Not that his family is built upon a sturdy foundation that could weather the storms of news reporters camped outside their home for months on end or the Internet trolls slinging mud on their name. No. The Stellkellner family is built on silences, unspoken rules, broken emotions. So when Joseph returns from deployment in Baghdad after only three and a half months and the media quickly seizes on the story, his younger brother and sister are left in the dark. In fact, no one bothers to ask Joseph why he balked. Parents Brad and Janet forbid Joseph from speaking to Aubrey and Ruth, and though he’d like to disobey that injunction, events soon have him on the run and just as quickly incarcerated in a federal prison awaiting court-martial. So 13-year-old Aubrey and 15-year old Ruth must sort out what happened for themselves, cobbling together clues dropped by teachers, bullies, and reporters.

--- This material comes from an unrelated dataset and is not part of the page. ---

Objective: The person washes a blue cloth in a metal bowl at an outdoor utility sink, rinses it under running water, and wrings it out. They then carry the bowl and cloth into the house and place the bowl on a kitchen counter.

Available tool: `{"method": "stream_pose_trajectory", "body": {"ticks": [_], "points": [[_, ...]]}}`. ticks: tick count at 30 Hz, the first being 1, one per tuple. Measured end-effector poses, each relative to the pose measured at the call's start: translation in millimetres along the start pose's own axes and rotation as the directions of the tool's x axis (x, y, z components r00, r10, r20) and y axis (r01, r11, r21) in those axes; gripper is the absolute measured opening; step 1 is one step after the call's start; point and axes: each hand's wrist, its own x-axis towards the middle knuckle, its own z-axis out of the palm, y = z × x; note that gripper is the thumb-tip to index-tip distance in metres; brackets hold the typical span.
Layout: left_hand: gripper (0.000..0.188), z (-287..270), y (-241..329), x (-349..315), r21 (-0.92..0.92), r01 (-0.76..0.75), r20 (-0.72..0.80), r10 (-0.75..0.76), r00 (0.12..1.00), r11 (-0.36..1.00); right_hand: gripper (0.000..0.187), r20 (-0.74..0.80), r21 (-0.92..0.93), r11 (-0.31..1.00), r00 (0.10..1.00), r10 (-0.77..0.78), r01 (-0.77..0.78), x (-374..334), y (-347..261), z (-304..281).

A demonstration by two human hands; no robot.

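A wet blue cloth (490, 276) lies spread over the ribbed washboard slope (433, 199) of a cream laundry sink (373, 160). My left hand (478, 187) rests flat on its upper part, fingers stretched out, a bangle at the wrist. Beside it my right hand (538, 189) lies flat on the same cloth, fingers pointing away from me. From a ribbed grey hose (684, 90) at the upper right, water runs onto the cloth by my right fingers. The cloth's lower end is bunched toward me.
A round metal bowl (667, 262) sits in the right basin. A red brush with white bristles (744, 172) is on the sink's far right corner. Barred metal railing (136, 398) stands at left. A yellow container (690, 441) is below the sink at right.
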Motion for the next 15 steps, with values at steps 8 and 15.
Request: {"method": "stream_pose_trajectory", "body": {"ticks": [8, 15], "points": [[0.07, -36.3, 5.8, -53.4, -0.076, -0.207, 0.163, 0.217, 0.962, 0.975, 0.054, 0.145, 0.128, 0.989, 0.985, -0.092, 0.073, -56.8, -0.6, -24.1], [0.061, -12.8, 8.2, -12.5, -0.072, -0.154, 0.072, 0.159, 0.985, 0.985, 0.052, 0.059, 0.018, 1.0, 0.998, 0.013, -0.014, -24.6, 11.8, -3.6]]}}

Hyde (Worthy, 2015, etc.), the bestselling author of Pay It Forward, deftly and compassionately crafts Ruth’s and Aubrey’s bewildered interior monologues, tracing alternately Ruth’s sympathetic and Aubrey’s traumatized reactions. Aubrey’s outbursts at school eventually land him in the office of Luanne, a brilliant therapist whose fish enchant him. Ruth loses her boyfriend, Brad loses his job, and the tenuous fibers holding the Stellkellners together fray even further. That is, until Aubrey and Ruth track down the delightful Hamish, a man Joseph considered a father figure. Gifted with a disarming ability to connect quickly and deeply with anyone—even complete strangers intending to fling themselves off the cliff outside his home—Ham begins to heal not only Ruth, but the entire family.
A poignant and warmly humorous tale of emotional survival.